WHAT YOU HAVE TO DO: Please count every line of the following material that holds "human" and give the total alone.

--- START ---

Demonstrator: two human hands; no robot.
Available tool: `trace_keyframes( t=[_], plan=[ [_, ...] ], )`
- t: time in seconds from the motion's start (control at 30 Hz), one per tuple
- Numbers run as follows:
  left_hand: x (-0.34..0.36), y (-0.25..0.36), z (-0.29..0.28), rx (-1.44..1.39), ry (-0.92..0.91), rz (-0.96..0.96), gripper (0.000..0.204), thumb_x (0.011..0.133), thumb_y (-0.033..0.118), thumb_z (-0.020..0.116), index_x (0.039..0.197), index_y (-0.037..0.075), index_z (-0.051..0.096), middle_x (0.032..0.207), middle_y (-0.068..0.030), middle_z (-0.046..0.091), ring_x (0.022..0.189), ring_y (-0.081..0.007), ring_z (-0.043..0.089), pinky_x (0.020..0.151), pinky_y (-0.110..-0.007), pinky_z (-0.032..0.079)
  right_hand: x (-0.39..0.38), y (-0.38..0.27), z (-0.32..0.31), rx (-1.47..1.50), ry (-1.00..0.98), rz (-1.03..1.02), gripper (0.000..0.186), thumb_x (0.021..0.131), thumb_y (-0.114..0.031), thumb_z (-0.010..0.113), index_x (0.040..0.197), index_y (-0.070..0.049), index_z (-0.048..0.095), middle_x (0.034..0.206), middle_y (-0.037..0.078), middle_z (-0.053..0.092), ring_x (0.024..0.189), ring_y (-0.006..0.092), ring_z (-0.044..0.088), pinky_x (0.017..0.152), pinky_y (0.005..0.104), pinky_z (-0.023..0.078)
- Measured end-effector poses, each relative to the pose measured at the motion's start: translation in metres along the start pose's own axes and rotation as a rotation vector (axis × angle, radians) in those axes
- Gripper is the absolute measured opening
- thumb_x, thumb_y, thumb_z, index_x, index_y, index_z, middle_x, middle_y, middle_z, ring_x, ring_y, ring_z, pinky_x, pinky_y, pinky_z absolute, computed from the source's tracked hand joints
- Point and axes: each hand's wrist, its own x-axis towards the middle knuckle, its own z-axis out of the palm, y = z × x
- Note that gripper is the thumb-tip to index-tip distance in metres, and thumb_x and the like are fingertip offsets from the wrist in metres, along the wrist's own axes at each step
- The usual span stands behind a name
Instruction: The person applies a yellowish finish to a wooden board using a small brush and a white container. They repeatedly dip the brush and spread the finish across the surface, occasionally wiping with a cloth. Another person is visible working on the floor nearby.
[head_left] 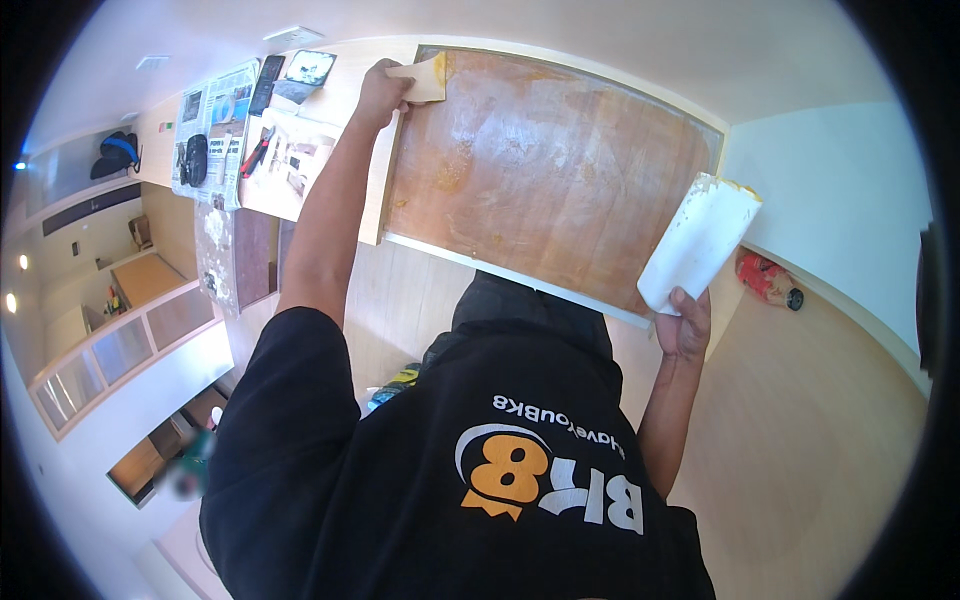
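My left hand (382,94) is closed around a flat beige spreader (430,76) with yellowish glue on its edge. The spreader lies against the far left corner of a brown wooden panel (560,140), framed by a pale border. Wet, glossy glue streaks and a few yellow patches cover much of that panel. In my right hand (685,325) is a white, box-shaped plastic container (700,238), gripped near its lower end and tilted over the panel's right side. Yellow glue clings to the container's far rim; its contents are hidden from this angle.
Left of the panel, newspaper (225,108) lies under a black pouch-like item (196,160). Nearby are a red-and-black hand tool (257,152) and a black handset (266,84). A red bottle (765,277) lies by the right wall (830,180).
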Motion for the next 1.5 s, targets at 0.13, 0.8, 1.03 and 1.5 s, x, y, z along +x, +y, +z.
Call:
trace_keyframes(
  t=[0.13,0.8,1.03,1.5],
  plan=[
    [0.000,0.005,0.003,-0.002,-0.035,0.008,0.023,0.087,-0.002,0.067,0.108,-0.004,0.058,0.088,-0.0147,0.067,0.058,-0.0180,0.061,0.042,-0.029,0.045,0.003,0.004,0.001,0.000,-0.014,0.001,0.080,0.076,-0.012,0.082,0.143,0.005,0.042,0.132,0.014,0.059,0.123,0.0272,0.058,0.110,0.0401,0.043],
    [-0.005,0.030,0.069,0.036,-0.182,0.130,0.021,0.085,0.001,0.066,0.105,-0.002,0.060,0.080,-0.0101,0.065,0.054,-0.0149,0.058,0.041,-0.027,0.045,-0.005,0.007,-0.011,0.020,0.002,-0.008,0.080,0.079,-0.008,0.078,0.148,0.003,0.038,0.138,0.014,0.056,0.129,0.0295,0.055,0.112,0.0441,0.042],
    [-0.021,0.044,0.103,0.108,-0.133,0.159,0.027,0.085,0.002,0.067,0.109,-0.006,0.060,0.084,-0.0132,0.067,0.054,-0.0165,0.060,0.041,-0.028,0.047,-0.006,0.006,-0.014,0.022,0.022,-0.002,0.081,0.078,-0.009,0.078,0.148,0.004,0.039,0.136,0.014,0.058,0.128,0.0293,0.055,0.113,0.0442,0.042],
    [-0.018,0.045,0.143,0.019,-0.246,0.153,0.039,0.081,0.003,0.067,0.117,-0.010,0.058,0.087,-0.0197,0.069,0.059,-0.0234,0.066,0.044,-0.035,0.051,-0.014,0.007,-0.019,0.052,0.005,0.002,0.078,0.078,-0.007,0.078,0.146,0.003,0.042,0.136,0.013,0.058,0.129,0.0278,0.055,0.114,0.0421,0.040]
  ],
)
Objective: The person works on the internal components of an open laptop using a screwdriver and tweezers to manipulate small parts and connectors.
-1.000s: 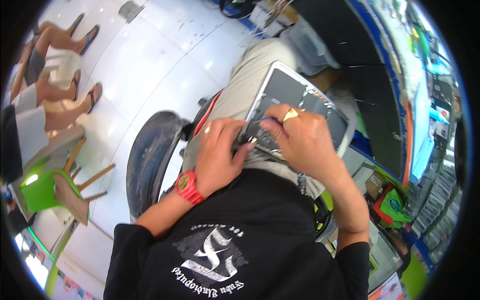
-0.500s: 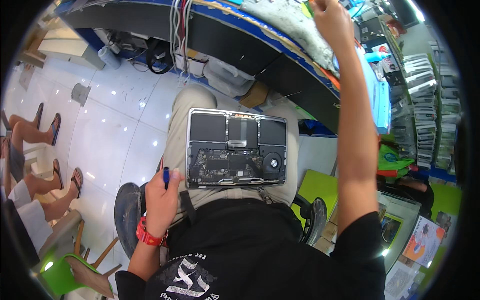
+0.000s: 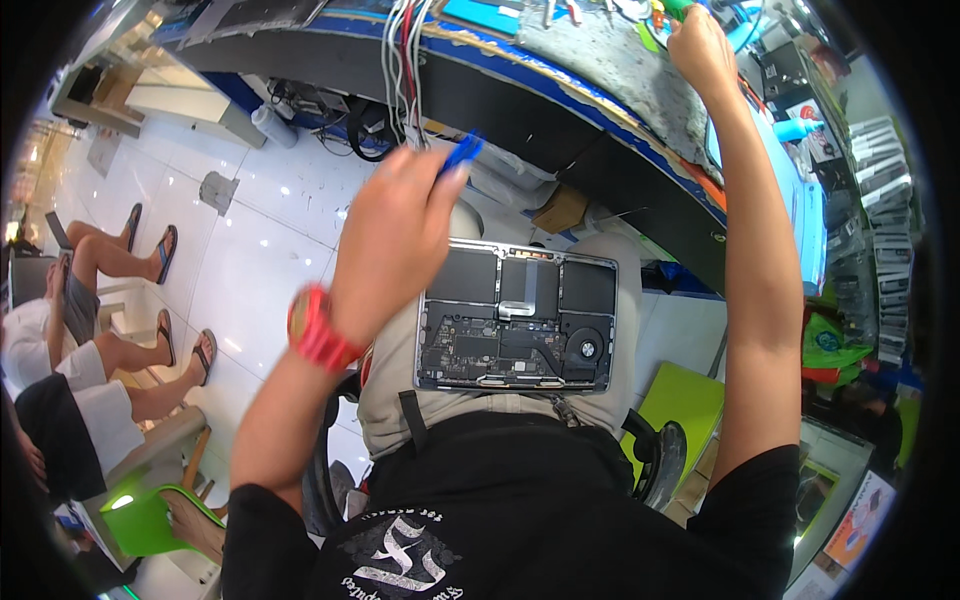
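An opened laptop (image 3: 515,318) rests on my lap, its batteries, circuit board and round fan (image 3: 586,349) exposed. My left hand (image 3: 392,235), with a red watch (image 3: 322,328) at the wrist, is raised above the laptop's far left corner. It is closed on a slim blue tool (image 3: 462,156), too blurred to name. At full stretch, my right hand (image 3: 702,50) reaches over the workbench top (image 3: 600,60) at the upper right. Its fingers are closed beside a green item (image 3: 678,8), cut by the picture's edge; what they grip is unclear.
Grey and red cables (image 3: 403,70) hang over the bench front. A blue box (image 3: 800,220) stands near my right forearm. Green chairs (image 3: 150,520) are at the lower left and a lime panel (image 3: 680,405) on the right. People sit at the left, sandalled feet on the tiles.
My left hand has swung up and forward from beside my thigh, carrying the blue tool. The right hand stays over the bench. The whole view has shifted.
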`<state>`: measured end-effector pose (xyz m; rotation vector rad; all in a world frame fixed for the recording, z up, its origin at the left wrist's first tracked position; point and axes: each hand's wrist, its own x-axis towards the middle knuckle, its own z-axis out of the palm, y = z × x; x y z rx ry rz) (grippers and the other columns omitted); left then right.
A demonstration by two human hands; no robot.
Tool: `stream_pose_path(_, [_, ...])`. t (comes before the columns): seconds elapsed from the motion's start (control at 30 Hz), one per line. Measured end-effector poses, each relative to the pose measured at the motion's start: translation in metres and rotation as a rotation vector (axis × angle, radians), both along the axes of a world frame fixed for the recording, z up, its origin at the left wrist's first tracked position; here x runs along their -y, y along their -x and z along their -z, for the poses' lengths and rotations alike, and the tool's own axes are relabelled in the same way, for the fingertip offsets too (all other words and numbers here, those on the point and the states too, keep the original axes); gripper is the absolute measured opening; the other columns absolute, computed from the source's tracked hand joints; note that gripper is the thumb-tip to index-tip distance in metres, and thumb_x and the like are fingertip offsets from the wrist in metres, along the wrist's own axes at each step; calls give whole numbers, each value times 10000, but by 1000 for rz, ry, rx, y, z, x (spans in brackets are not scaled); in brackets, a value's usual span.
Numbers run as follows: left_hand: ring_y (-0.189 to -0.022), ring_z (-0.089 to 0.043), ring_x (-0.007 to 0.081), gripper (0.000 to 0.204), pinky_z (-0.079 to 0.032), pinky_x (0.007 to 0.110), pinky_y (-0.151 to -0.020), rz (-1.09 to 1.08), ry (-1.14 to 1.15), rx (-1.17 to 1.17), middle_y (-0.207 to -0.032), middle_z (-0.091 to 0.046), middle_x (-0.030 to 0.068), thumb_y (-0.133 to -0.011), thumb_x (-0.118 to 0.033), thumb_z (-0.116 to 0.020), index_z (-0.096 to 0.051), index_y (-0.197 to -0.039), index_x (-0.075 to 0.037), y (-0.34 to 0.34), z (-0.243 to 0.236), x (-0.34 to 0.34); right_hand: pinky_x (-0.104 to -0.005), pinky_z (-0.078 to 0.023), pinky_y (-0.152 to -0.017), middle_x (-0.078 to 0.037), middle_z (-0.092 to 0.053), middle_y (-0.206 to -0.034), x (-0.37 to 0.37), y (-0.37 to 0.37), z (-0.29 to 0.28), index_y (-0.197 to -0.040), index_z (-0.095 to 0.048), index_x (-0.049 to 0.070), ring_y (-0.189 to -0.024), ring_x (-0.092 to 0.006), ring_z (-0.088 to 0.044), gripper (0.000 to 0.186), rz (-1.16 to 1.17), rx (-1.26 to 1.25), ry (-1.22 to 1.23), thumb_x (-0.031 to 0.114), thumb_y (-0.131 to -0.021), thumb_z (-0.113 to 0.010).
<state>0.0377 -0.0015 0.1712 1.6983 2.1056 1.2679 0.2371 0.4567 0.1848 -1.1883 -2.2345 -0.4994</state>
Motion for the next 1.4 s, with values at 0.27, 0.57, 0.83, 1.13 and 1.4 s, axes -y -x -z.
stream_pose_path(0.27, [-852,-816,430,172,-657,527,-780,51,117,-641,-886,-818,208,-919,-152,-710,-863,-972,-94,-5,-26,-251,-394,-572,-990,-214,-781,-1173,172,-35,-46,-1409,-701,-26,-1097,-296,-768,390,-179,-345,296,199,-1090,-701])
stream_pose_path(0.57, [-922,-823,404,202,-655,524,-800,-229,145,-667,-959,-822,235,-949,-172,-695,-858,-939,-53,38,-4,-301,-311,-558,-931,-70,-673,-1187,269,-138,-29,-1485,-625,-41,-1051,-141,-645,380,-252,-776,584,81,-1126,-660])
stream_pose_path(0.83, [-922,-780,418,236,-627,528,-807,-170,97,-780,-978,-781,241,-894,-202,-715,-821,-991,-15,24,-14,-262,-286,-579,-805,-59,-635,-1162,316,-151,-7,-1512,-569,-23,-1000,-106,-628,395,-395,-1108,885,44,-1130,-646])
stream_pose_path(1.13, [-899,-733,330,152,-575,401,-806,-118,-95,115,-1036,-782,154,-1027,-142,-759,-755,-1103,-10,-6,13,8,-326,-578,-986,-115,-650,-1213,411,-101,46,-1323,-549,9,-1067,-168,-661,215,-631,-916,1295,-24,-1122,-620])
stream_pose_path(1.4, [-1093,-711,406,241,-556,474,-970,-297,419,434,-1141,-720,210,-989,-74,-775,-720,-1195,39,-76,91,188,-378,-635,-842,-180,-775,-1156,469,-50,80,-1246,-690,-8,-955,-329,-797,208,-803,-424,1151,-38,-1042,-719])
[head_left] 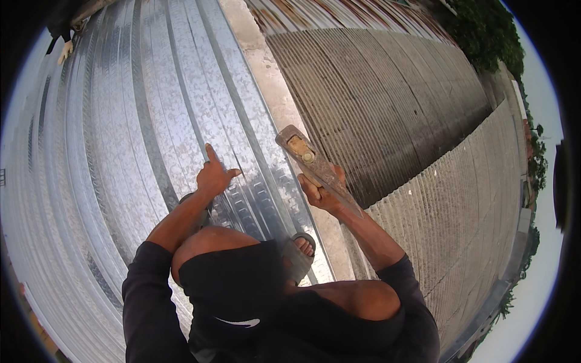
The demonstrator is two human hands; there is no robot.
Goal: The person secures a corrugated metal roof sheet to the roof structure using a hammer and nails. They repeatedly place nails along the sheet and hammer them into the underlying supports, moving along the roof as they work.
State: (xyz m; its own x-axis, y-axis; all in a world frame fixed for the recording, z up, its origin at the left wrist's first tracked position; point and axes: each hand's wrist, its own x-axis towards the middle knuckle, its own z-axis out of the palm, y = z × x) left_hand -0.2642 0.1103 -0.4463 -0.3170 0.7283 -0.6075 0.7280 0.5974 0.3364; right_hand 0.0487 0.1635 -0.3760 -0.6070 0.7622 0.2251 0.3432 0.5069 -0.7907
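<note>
My left hand point(215, 175) rests on the shiny galvanized ribbed metal sheet point(157, 72), its index finger stretched forward along a rib and its thumb out to the side. My right hand point(321, 189) is closed around a hammer point(327, 175), whose long, worn metal head is seen from above over the sheet's right edge and hides part of the fingers. I am crouched on the sheeting, with my sandalled foot point(298, 254) between my arms.
A pale concrete ledge point(266, 72) runs along the sheet's right edge. Beyond it lie weathered corrugated roofs point(387, 91) at different levels, a rusty strip at the back and trees point(484, 36). At the upper left another person's gloved hand point(65, 51) is on the metal sheeting.
</note>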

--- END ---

THE ANSWER: 3